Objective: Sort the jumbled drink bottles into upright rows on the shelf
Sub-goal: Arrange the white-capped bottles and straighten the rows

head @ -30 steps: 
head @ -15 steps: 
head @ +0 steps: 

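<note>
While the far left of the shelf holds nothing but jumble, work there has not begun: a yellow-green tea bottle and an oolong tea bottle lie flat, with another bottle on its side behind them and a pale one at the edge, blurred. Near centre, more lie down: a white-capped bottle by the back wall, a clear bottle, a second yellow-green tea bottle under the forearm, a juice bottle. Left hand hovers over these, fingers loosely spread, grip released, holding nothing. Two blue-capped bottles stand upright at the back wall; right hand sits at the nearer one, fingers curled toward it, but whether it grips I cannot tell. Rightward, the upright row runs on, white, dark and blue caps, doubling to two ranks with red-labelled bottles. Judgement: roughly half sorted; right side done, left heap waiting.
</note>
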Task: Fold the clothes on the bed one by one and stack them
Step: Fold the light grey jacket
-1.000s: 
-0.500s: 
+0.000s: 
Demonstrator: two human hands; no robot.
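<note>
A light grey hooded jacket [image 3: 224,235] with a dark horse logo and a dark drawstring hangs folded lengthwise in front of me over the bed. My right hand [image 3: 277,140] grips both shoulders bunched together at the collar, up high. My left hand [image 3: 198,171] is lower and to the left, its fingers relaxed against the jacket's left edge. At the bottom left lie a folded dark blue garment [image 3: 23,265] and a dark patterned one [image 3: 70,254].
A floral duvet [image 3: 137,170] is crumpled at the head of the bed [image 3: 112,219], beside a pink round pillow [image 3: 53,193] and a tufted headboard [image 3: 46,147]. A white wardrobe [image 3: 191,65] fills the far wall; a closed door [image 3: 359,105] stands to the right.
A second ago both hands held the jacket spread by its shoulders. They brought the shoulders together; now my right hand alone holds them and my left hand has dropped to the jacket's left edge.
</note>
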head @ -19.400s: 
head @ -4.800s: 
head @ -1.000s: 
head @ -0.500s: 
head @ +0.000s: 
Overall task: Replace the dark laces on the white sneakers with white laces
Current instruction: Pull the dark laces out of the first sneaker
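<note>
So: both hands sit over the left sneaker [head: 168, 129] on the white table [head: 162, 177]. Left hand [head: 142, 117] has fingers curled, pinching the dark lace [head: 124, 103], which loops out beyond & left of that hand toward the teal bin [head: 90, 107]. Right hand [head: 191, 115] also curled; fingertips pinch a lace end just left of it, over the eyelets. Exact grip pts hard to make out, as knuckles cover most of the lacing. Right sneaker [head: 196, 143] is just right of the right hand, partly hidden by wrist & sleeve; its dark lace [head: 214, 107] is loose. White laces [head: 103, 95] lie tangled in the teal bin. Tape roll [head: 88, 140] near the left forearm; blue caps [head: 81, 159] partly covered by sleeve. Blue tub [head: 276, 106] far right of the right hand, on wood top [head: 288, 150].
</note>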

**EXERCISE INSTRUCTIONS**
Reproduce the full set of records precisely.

**WRITTEN SOLUTION**
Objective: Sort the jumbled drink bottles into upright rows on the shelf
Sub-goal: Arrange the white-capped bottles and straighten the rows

head @ -30 steps: 
head @ -15 steps: 
head @ +0 steps: 

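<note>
While the far left of the shelf holds nothing but jumble, work there has not begun: a yellow-green tea bottle and an oolong tea bottle lie flat, with another bottle on its side behind them and a pale one at the edge, blurred. Near centre, more lie down: a white-capped bottle by the back wall, a clear bottle, a second yellow-green tea bottle under the forearm, a juice bottle. Left hand hovers over these, fingers loosely spread, grip released, holding nothing. Two blue-capped bottles stand upright at the back wall; right hand sits at the nearer one, fingers curled toward it, but whether it grips I cannot tell. Rightward, the upright row runs on, white, dark and blue caps, doubling to two ranks with red-labelled bottles. Judgement: roughly half sorted; right side done, left heap waiting.
</note>
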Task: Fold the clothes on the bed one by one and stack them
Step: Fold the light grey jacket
-1.000s: 
-0.500s: 
+0.000s: 
Demonstrator: two human hands; no robot.
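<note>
A light grey hooded jacket [image 3: 224,235] with a dark horse logo and a dark drawstring hangs folded lengthwise in front of me over the bed. My right hand [image 3: 277,140] grips both shoulders bunched together at the collar, up high. My left hand [image 3: 198,171] is lower and to the left, its fingers relaxed against the jacket's left edge. At the bottom left lie a folded dark blue garment [image 3: 23,265] and a dark patterned one [image 3: 70,254].
A floral duvet [image 3: 137,170] is crumpled at the head of the bed [image 3: 112,219], beside a pink round pillow [image 3: 53,193] and a tufted headboard [image 3: 46,147]. A white wardrobe [image 3: 191,65] fills the far wall; a closed door [image 3: 359,105] stands to the right.
A second ago both hands held the jacket spread by its shoulders. They brought the shoulders together; now my right hand alone holds them and my left hand has dropped to the jacket's left edge.
</note>
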head @ -19.400s: 
head @ -4.800s: 
head @ -1.000s: 
head @ -0.500s: 
head @ +0.000s: 
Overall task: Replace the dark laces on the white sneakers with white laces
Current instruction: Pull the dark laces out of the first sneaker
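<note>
So: both hands sit over the left sneaker [head: 168, 129] on the white table [head: 162, 177]. Left hand [head: 142, 117] has fingers curled, pinching the dark lace [head: 124, 103], which loops out beyond & left of that hand toward the teal bin [head: 90, 107]. Right hand [head: 191, 115] also curled; fingertips pinch a lace end just left of it, over the eyelets. Exact grip pts hard to make out, as knuckles cover most of the lacing. Right sneaker [head: 196, 143] is just right of the right hand, partly hidden by wrist & sleeve; its dark lace [head: 214, 107] is loose. White laces [head: 103, 95] lie tangled in the teal bin. Tape roll [head: 88, 140] near the left forearm; blue caps [head: 81, 159] partly covered by sleeve. Blue tub [head: 276, 106] far right of the right hand, on wood top [head: 288, 150].
</note>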

The answer has nothing more to it.